### YOUR TASK:
Return every line below exactly.

### COLLECTED MATERIAL:
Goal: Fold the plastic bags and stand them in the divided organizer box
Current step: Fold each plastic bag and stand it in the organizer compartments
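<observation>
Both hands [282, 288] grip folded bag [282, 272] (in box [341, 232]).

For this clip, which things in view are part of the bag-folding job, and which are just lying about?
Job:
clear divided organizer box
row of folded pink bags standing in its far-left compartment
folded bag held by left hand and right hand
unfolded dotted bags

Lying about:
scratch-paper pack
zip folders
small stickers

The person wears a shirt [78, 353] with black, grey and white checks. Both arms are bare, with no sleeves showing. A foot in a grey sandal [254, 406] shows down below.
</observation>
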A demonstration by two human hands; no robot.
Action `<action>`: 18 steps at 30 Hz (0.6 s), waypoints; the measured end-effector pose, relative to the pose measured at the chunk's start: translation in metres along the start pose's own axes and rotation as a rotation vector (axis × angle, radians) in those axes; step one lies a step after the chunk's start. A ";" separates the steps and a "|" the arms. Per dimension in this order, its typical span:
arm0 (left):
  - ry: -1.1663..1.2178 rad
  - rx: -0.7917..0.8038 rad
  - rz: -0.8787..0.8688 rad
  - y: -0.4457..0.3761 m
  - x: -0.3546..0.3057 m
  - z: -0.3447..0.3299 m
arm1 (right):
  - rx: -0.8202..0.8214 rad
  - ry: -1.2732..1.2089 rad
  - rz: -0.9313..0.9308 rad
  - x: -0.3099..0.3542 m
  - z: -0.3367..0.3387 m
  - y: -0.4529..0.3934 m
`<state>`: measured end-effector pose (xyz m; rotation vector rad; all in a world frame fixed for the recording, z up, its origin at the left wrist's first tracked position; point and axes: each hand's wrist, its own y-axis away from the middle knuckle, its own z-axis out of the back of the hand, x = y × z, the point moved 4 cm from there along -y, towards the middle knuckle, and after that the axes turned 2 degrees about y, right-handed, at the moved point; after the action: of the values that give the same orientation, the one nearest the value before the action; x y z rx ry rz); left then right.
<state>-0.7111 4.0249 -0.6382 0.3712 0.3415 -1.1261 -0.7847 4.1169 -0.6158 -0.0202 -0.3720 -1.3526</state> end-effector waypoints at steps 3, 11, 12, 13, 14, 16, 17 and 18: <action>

### OUTPUT FOR THIS EXERCISE:
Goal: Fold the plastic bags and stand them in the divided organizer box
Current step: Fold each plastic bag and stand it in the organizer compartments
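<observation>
Both hands [282, 288] grip folded bag [282, 272] (in box [341, 232]).

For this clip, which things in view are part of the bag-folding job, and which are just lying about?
Job:
clear divided organizer box
row of folded pink bags standing in its far-left compartment
folded bag held by left hand and right hand
unfolded dotted bags

Lying about:
scratch-paper pack
zip folders
small stickers

The person wears a shirt [78, 353] with black, grey and white checks. Both arms are bare, with no sleeves showing. A foot in a grey sandal [254, 406] shows down below.
</observation>
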A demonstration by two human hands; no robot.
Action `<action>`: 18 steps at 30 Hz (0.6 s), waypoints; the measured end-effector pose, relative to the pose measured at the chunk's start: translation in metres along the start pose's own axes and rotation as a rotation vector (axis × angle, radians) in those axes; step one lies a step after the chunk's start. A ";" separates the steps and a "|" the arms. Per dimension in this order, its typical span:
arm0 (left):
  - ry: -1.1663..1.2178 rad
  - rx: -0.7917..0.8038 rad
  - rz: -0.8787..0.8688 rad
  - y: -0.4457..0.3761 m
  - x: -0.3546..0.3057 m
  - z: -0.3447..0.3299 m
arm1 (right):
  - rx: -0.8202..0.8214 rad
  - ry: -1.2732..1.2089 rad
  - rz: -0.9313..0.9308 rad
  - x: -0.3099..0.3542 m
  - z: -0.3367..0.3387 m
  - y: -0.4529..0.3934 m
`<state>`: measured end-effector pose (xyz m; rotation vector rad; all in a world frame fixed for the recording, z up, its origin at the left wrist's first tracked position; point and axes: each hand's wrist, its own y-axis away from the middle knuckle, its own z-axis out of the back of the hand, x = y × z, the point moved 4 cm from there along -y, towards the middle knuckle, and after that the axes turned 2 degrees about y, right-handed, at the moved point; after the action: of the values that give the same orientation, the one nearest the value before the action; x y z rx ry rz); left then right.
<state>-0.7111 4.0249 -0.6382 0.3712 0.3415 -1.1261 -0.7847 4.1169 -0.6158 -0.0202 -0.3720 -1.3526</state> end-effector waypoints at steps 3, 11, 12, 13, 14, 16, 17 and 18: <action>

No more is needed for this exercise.